BEGIN STORED DATA

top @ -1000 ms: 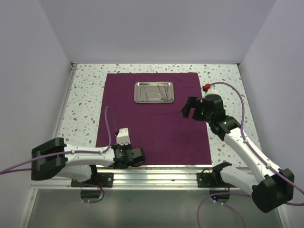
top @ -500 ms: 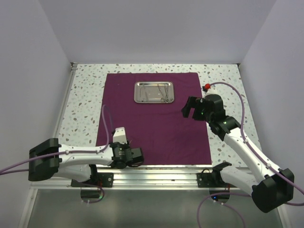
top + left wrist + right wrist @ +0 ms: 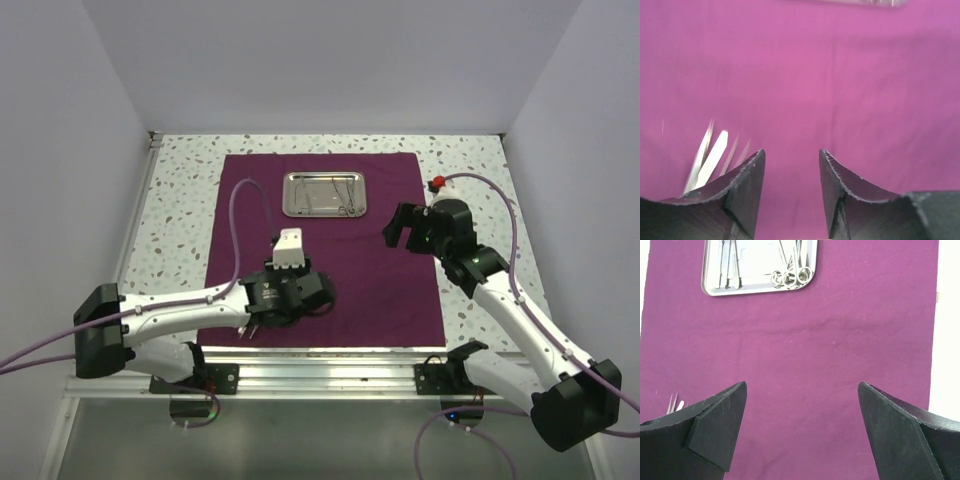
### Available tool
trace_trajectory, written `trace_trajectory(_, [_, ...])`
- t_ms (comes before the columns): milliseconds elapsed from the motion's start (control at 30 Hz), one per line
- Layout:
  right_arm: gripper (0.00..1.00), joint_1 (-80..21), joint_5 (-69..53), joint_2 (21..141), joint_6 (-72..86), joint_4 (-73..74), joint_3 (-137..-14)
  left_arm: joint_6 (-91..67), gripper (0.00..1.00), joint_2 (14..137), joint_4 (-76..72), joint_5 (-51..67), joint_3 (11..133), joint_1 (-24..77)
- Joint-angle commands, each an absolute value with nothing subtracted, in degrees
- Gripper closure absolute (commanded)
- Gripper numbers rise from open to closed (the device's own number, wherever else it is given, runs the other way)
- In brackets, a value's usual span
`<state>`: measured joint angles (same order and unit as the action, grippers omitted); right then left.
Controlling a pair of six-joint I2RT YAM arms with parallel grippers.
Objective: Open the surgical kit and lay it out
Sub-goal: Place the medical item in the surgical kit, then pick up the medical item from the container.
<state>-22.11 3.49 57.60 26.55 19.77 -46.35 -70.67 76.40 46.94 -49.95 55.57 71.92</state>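
Observation:
The maroon cloth [image 3: 320, 250] lies spread flat on the table. The steel tray [image 3: 323, 194] sits on its far middle and holds slim forceps and ring-handled scissors [image 3: 790, 276]. Steel tweezers [image 3: 707, 157] lie on the cloth just left of my left fingers, blurred; they also show at the lower left of the right wrist view [image 3: 673, 403]. My left gripper [image 3: 322, 291] is open and empty, low over the near middle of the cloth [image 3: 790, 152]. My right gripper [image 3: 393, 228] is wide open and empty above the cloth's right part [image 3: 802, 384], the tray [image 3: 757, 265] ahead of it.
The speckled tabletop [image 3: 175, 210] surrounds the cloth, with white walls on three sides. A metal rail [image 3: 320, 372] runs along the near edge. The cloth's right edge [image 3: 935, 340] meets bare table. A red-tipped cable connector [image 3: 436, 183] lies at the right.
My left arm has swung right and away from the near edge, from the cloth's front left to its near middle. The right arm, tray and cloth have not moved.

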Motion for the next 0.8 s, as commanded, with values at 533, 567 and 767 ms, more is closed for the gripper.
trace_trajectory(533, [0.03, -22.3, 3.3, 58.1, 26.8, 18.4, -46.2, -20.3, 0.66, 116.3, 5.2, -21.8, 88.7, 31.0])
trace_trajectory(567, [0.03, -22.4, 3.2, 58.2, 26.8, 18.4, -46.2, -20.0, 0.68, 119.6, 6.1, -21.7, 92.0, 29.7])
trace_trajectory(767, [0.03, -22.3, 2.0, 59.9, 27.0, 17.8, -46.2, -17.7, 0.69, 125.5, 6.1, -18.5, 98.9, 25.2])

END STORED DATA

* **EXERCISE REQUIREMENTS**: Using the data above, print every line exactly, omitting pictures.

* **TASK RESPONSE**:
top @ -1000 ms: 
top @ -500 ms: 
top + left wrist + right wrist @ +0 ms: 
### Available tool
trace_trajectory, written `trace_trajectory(_, [_, ...])`
- t_ms (comes before the columns): milliseconds elapsed from the motion's start (control at 30 Hz), one per line
- Layout:
  right_arm: gripper (0.00..1.00), joint_1 (-80..21), joint_5 (-69..53), joint_2 (21..141), joint_6 (-72..86), joint_4 (-73..74), joint_3 (-137..-14)
  left_arm: joint_6 (-91..67), gripper (0.00..1.00), joint_2 (14..137), joint_4 (-76..72), joint_5 (-51..67), joint_3 (11..133), joint_1 (-24..77)
- Joint-angle commands, each an absolute value with nothing subtracted, in degrees
- Gripper closure absolute (commanded)
- Gripper numbers rise from open to closed (the device's own number, wherever else it is given, runs the other way)
- In brackets, a value's usual span
`<state>`: measured joint angles (same order and unit as the action, grippers omitted); right then left.
Controlling a pair of six-joint I2RT YAM arms with parallel grippers.
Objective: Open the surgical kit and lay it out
Sub-goal: Place the medical item in the surgical kit, then pick up the medical item from the container.
<state>-22.11 3.49 57.60 26.55 19.77 -46.35 -70.67 76.40 46.94 -49.95 55.57 71.92</state>
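Observation:
The maroon cloth [image 3: 320, 250] lies spread flat on the table. The steel tray [image 3: 323, 194] sits on its far middle and holds slim forceps and ring-handled scissors [image 3: 790, 276]. Steel tweezers [image 3: 707, 157] lie on the cloth just left of my left fingers, blurred; they also show at the lower left of the right wrist view [image 3: 673, 403]. My left gripper [image 3: 322, 291] is open and empty, low over the near middle of the cloth [image 3: 790, 152]. My right gripper [image 3: 393, 228] is wide open and empty above the cloth's right part [image 3: 802, 384], the tray [image 3: 757, 265] ahead of it.
The speckled tabletop [image 3: 175, 210] surrounds the cloth, with white walls on three sides. A metal rail [image 3: 320, 372] runs along the near edge. The cloth's right edge [image 3: 935, 340] meets bare table. A red-tipped cable connector [image 3: 436, 183] lies at the right.
My left arm has swung right and away from the near edge, from the cloth's front left to its near middle. The right arm, tray and cloth have not moved.
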
Motion for the next 0.8 s, as commanded, with values at 533, 567 and 767 ms, more is closed for the gripper.
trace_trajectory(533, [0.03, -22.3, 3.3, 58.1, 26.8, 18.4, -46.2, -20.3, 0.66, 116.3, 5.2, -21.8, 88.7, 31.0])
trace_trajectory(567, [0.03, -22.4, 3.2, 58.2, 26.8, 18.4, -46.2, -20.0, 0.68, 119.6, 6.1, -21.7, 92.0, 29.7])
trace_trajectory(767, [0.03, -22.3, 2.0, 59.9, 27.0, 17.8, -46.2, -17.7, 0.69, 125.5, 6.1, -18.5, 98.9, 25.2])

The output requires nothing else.